Another example is GO DESi, a sweets and snacks brand that combines digital distribution with physical retail touchpoints to reach non-metro consumers. Its products are available across ecommerce and quick commerce platforms, supported by multichannel digital campaigns, while pop-ups and in-store presence continue to play a role in discovery and trial.
“The goal is to deliver modern, seamless digital experiences while ensuring that the messaging feels local, honest and relatable. When done well, this approach drives both awareness and meaningful engagement, accelerating adoption among non-metro audiences,” Jahagirdar said.
Rukam’s report shows how differently consumers across regions respond to the same brand cues. Bengalureans, for example, prioritise authenticity and transparency more than their counterparts in Hyderabad and Pune. Many of them gravitate to brands that offer innovative solutions to everyday problems, while others are keen on transparency in sourcing, and others are drawn to a compelling founder or brand story. Consistent delivery of quality also drives memorability, with many consumers attributing strong recall to storytelling paired with great product experience.
Again, consumers in Jaipur are far more influenced by social visibility, with 55% choosing brands that are popular or widely discussed on social media. In Kolkata, trust sits at the centre of purchase behaviour, with 36% consumers valuing strong customer centricity and 45% going for clear, reliable communication while choosing to buy from startups.
Rukam’s portfolio companies, such as Sleepy Owl and Indus Valley, have revamped their packaging to optimise their market strategy. While Sleepy Owl has adopted customisable sleeves to suit festive seasons, Indus Valley has opted for low-cost packaging for high-volume non-metro orders and cast-iron combos during festivals to stay culturally relevant. Both have optimised costs and strengthened customer connection without diluting their core brand purpose.
WiseLife exemplifies this by maintaining its earth-friendly ethos while introducing sustainable, attractive gift packaging and printed yoga mats that suit regional festival tastes.
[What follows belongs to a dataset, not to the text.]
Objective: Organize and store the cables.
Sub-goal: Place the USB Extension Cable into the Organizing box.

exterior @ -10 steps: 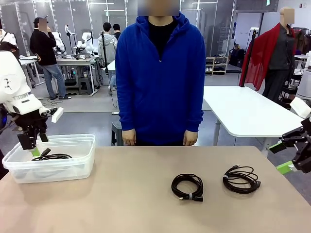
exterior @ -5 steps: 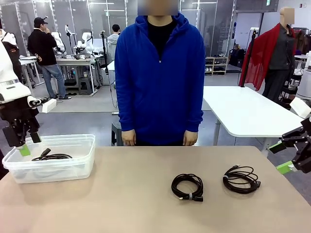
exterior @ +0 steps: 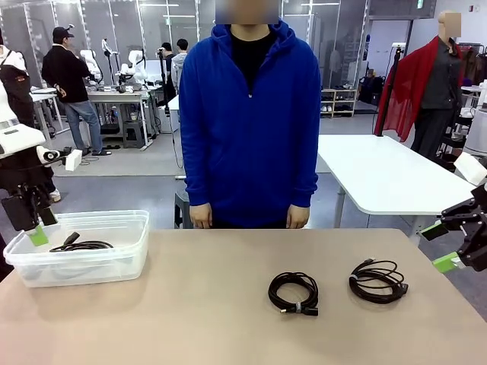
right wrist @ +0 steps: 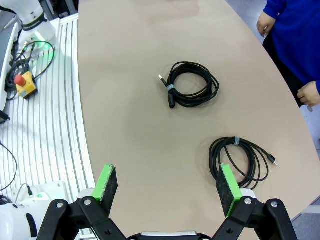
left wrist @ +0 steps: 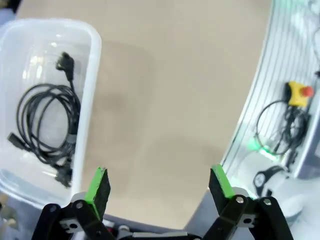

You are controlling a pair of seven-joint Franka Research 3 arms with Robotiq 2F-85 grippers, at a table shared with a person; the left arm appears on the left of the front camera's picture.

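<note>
Hovering with jaws wide and empty, left tool [exterior: 39,226] [left wrist: 160,182] sits at the left end of the clear bin [exterior: 91,270] [left wrist: 95,75].
One coiled cable [exterior: 82,245] [left wrist: 47,125] lies inside the bin. Bare surface [exterior: 190,304] [right wrist: 140,140] separates the bin from a second cable [exterior: 293,277] [right wrist: 175,95] and, farther right, a third cable [exterior: 364,293] [right wrist: 215,155]. Right tool [exterior: 439,246] [right wrist: 167,187] hangs beyond those, off the surface's edge, jaws spread and empty. A person [exterior: 251,114] stands behind the surface, right of the bin, hands lowered.

A bin [exterior: 129,258] sat on the left end of the table [exterior: 190,319] with a cable [exterior: 82,245] in it. The middle cable [exterior: 293,292] lay right of the table's centre, the right cable [exterior: 378,280] near it, apart, slightly farther back. A person [exterior: 251,129] stood behind the far edge. The left gripper [exterior: 42,226] hung over the bin's left end, the right gripper [exterior: 437,246] off the table's right edge
</note>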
This authentic, hybrid distribution model, where offline channels like kirana stores drive trust and everyday purchases and D2C engines leverage quick commerce, ensures that brands meet consumers where they are.
“The purpose is not a marketing afterthought, but a product-level asset, as seen with The Indus Valley’s commitment to clean, safe and toxin-free cookware, leading to its highest sales on Amazon’s Prime Day Sale and AntiNorm’s minimalist, clean-science beauty approach designed for the Indian climate, targeting an ARR of INR 20 Cr by FY25-26,” she said.
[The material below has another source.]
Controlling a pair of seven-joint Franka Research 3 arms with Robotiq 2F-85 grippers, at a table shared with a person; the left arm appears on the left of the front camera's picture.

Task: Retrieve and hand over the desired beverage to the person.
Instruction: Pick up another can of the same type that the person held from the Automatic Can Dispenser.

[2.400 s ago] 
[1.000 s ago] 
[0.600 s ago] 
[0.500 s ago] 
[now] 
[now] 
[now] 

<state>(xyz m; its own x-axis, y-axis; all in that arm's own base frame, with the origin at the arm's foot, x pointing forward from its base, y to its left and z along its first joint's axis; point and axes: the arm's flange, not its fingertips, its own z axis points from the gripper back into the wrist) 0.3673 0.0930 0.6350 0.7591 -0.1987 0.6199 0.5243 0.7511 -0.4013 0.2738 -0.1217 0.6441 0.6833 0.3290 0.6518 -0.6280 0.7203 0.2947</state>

Similarly, BECO scales its niche by offering eco-friendly and chemical-free home essentials, converting buyers into advocates through education-driven, practical utility.
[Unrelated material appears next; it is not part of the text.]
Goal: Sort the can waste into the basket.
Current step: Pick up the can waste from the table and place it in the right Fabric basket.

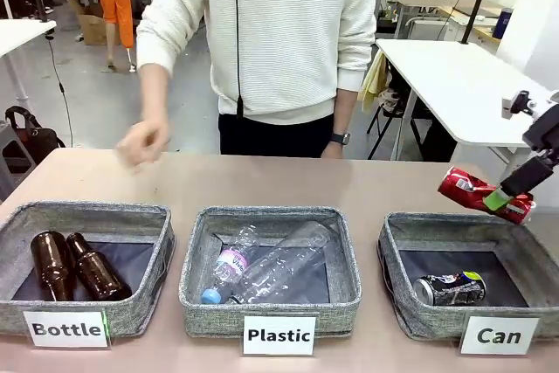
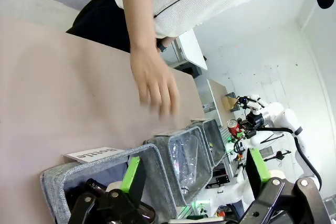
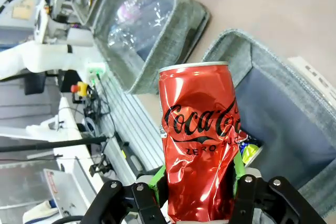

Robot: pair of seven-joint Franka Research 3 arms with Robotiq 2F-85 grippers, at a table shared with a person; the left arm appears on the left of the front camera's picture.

Founder-led storytelling builds consumer trust, as seen in brands like AntiNorm and The Indus Valley. Aparna Saxena, founder of AntiNorm, became the face of the brand by addressing real-world beauty challenges and positioning the company as a minimal-step solution that delivers impact. On the other hand, The Indus Valley used its social channels, especially LinkedIn, to communicate the company’s mission of healthy, toxin-free cooking and to share how the brand is growing and operating.
“When companies stay aligned with these fundamentals, their brand stories become naturally rooted, relatable and resonant, whether in India’s smallest towns or its largest cities,” said Jahagirdar.
For investors like Rukam Capital, the next phase of consumer growth is increasingly defined by brands that are built with local context in mind from the outset. The focus is shifting towards companies that can combine cultural relevance with scalable operating models as India’s consumption base broadens beyond metros.